Solar-powered water splitting/flow cell system for hydrogen and electricity

March 11th, 2022

R&D Focus Areas:
Photochemical and photocatalytic processes, Electrolysis

Lead Organisation:
University of New South Wales

Not applicable


Start date:
June 2022

Completion date:
Estimated June 2025

Key contacts:
Dr Jian Jeffery Pan:

AUD$435,000: Australian Research Council- Discovery Project

Project total cost:
AUD$947,000 – combined cash and in-kind contribution

Project summary description:
This project aims to develop an advanced solar energy conversion system for converting solar energy to hydrogen fuel and electric power. It aims to achieve unprecedented conversion efficiency by Integrating solar water splitting with the rechargeable battery. The solar-powered system without external bias assisted can split water and charge the battery. The significance of this project is to propose an innovative concept of efficient energy conversion and establish a promising research area of solar energy utilization.
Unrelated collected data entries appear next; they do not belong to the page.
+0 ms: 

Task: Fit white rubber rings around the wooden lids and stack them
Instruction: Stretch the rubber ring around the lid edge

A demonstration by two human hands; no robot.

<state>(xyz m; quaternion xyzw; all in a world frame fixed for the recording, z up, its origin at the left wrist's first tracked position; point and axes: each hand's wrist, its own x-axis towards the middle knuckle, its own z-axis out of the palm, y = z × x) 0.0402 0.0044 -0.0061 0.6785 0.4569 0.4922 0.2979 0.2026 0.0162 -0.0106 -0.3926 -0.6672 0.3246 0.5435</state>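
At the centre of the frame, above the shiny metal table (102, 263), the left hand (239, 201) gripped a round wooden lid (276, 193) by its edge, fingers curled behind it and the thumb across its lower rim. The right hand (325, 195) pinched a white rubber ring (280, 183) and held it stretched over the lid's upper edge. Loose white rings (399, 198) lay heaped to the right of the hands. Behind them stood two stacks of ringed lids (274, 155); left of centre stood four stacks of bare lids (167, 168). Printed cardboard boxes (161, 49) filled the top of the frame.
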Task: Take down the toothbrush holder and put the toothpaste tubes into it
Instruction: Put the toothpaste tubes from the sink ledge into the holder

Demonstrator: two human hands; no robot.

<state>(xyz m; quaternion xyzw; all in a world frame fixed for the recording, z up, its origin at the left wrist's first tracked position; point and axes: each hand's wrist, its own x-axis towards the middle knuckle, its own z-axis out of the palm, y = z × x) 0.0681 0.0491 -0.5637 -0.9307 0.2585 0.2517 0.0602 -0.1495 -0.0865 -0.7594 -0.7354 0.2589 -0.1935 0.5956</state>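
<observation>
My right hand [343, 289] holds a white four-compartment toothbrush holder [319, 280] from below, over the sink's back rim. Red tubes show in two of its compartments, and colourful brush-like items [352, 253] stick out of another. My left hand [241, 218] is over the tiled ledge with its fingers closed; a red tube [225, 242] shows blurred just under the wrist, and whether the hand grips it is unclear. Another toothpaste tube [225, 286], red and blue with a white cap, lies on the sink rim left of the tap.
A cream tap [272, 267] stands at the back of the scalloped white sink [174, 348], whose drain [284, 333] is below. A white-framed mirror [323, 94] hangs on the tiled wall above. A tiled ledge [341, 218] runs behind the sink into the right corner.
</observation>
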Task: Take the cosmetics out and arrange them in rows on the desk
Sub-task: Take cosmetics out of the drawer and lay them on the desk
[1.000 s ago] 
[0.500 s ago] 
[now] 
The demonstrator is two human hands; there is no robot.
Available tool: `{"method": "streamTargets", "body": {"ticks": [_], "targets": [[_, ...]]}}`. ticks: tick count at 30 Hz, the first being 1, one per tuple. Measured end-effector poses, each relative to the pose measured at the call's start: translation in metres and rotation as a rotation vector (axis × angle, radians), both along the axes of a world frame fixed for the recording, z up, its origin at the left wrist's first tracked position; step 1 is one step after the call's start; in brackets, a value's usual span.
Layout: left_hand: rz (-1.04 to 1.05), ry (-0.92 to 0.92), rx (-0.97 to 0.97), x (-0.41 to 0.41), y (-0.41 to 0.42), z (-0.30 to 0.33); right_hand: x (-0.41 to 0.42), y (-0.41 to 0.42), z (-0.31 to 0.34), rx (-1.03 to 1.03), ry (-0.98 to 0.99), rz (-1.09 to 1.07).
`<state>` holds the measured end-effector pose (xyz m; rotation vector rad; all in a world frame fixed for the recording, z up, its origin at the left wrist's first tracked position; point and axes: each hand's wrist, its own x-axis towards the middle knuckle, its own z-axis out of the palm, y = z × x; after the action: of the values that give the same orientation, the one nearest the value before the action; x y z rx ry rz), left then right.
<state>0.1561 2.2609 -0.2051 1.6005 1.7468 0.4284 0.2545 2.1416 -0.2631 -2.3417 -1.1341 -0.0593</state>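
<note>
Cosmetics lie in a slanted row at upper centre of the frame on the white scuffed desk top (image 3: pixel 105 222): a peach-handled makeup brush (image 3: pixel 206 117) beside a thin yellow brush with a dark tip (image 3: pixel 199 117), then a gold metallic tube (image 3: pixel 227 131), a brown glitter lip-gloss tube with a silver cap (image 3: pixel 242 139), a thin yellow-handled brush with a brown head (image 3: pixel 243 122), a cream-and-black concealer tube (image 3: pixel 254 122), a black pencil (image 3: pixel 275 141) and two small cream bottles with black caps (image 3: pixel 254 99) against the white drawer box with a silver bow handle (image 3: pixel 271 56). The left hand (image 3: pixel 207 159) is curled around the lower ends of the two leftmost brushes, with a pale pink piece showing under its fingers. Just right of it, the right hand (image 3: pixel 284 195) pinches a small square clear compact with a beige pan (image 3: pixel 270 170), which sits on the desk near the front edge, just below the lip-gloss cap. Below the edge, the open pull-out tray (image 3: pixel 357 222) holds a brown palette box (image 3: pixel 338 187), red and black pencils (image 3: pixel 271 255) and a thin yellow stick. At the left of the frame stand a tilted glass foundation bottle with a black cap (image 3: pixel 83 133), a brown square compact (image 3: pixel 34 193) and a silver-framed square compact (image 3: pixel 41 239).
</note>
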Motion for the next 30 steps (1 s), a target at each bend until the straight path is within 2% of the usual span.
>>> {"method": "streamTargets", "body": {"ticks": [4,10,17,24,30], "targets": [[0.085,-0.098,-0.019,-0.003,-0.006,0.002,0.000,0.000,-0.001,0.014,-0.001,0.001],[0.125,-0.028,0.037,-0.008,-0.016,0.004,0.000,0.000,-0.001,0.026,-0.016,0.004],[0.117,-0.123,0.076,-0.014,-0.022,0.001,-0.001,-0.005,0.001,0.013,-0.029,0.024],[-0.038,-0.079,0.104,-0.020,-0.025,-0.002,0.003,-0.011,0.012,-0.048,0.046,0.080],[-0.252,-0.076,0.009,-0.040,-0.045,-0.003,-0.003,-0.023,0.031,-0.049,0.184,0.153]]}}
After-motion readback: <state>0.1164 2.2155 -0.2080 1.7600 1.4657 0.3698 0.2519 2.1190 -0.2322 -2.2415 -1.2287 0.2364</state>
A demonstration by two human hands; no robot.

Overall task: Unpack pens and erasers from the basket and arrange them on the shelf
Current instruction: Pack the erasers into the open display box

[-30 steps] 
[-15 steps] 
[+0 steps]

The key concept of this project is breaking down the overall water-splitting reaction by inserting a redox medium. An n-type semiconductor works as a photoanode, oxidising water to produce O2 and reducing the negative electrolyte of the flow cell (charging half flow cell). Meanwhile, a p-type semiconductor works as a photocathode, reducing water to produce H2 and oxidising the positive electrolyte of the flow cell (charging half flow cell). In this way, solar energy is converted into chemical energy and electrical power.

The project’s success will bring game-changing breakthroughs, push the frontier of solar energy and accelerate its practical application in the hydrogen industry.

Related publications and key links:
None at this time

Higher degree studies supported:
Three PhD students at the University of New South Wales are supported by this project.


Reviewed: April 2023